After locating the line that contains "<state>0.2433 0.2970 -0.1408" in the data below, set down exactly that line and each one after it through the line that contains "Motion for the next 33", and nothing more.

DATA SHOWN section start

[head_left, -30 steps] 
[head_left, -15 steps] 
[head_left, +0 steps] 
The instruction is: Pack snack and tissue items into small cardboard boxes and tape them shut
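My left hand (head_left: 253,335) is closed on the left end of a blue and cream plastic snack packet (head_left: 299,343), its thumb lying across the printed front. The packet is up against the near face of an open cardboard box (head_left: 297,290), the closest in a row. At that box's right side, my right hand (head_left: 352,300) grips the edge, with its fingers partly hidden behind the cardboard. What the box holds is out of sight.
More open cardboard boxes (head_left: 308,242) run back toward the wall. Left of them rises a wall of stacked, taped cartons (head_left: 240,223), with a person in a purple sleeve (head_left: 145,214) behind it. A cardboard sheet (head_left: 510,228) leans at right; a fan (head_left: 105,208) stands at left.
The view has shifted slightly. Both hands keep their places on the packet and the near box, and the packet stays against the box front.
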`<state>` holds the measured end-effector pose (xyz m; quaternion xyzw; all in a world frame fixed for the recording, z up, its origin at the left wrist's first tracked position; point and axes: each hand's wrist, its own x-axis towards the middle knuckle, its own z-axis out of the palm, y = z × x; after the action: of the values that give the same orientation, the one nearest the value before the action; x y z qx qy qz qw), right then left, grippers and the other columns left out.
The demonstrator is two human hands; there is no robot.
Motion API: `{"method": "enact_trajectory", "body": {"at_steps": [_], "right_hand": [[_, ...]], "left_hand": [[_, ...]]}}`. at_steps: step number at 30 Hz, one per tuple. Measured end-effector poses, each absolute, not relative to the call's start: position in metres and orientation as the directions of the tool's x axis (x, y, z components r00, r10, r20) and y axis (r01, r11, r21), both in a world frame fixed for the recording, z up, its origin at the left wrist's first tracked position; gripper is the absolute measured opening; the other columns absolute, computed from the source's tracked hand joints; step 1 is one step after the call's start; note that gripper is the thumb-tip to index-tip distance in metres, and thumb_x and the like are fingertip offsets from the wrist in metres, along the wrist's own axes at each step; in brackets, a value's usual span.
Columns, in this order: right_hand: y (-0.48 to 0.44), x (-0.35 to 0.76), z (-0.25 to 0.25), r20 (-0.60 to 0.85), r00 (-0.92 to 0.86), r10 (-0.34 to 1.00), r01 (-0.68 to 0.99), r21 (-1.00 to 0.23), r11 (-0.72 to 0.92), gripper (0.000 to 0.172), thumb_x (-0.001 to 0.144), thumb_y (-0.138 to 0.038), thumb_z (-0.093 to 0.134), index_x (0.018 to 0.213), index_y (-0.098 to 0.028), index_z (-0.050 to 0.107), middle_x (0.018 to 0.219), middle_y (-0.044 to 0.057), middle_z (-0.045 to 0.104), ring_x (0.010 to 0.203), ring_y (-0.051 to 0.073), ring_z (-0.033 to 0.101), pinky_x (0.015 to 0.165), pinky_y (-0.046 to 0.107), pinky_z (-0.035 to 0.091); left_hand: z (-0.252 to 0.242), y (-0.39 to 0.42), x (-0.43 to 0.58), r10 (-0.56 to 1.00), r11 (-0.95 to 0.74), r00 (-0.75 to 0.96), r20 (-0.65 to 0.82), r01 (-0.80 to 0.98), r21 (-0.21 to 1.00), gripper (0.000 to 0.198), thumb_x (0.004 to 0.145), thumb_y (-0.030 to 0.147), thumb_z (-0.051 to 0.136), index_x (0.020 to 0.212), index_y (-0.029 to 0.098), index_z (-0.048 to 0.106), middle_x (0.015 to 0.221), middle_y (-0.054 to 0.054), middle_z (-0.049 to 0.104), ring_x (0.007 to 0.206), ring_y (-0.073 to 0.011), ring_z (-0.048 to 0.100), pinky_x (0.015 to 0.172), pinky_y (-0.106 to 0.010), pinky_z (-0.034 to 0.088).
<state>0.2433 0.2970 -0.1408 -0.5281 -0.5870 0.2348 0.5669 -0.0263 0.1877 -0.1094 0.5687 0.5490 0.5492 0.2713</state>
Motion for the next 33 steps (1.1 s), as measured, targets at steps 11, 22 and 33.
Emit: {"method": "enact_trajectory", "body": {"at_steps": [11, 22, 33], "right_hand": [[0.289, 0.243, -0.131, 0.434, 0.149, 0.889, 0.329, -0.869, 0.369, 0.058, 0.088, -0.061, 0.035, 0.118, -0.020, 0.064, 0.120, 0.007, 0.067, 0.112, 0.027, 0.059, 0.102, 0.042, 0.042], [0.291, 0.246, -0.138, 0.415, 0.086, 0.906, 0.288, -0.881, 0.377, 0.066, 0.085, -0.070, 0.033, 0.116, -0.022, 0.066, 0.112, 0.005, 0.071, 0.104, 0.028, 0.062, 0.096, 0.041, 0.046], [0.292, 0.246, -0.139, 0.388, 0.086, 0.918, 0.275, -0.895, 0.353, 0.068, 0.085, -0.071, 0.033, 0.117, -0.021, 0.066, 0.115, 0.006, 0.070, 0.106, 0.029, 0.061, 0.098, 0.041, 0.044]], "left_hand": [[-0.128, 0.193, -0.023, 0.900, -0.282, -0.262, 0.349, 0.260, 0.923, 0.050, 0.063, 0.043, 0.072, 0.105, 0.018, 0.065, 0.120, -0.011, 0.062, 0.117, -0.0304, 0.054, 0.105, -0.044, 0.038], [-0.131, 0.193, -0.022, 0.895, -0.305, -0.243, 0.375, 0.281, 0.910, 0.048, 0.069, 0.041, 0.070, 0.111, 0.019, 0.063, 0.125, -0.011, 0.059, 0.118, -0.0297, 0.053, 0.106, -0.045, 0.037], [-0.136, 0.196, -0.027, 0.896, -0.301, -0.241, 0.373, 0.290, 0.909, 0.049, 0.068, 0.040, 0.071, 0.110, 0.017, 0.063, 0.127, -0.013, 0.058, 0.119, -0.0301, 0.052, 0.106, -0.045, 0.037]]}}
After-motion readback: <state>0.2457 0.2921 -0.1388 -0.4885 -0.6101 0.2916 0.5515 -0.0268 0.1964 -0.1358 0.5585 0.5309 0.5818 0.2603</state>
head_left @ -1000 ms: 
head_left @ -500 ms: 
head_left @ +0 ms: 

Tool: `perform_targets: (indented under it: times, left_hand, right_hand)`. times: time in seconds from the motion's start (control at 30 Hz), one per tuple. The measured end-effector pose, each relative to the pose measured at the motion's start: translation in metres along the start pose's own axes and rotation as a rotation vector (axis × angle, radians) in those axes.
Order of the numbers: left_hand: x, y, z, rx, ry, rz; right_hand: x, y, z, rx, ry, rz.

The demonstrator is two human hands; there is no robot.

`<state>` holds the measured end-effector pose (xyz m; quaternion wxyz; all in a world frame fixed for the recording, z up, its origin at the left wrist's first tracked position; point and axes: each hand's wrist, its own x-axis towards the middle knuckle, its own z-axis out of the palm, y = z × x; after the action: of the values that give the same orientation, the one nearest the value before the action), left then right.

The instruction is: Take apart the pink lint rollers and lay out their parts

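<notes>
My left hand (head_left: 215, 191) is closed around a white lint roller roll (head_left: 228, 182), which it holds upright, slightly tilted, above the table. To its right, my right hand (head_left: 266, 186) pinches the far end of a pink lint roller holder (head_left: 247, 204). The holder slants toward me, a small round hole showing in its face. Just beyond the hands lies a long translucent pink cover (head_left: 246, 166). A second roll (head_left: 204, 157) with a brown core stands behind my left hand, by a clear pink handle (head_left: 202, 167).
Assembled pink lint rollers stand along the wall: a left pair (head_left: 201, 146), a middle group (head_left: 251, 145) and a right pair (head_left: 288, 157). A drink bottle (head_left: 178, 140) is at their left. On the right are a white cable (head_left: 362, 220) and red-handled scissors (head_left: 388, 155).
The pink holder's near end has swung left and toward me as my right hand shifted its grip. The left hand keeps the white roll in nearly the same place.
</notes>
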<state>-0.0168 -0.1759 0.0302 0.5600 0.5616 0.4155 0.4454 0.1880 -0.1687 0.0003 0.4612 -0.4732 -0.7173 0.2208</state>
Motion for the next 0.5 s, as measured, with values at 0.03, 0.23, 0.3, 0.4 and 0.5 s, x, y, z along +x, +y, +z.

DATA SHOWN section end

• TASK OUTPUT:
<state>0.2433 0.2970 -0.1408 -0.5281 -0.5870 0.2348 0.5669 -0.0263 0.1877 -0.1094 0.5687 0.5490 0.5492 0.2713</state>
Motion for the next 33 steps (1.1 s), as measured, targets at steps 11, 22 and 33.

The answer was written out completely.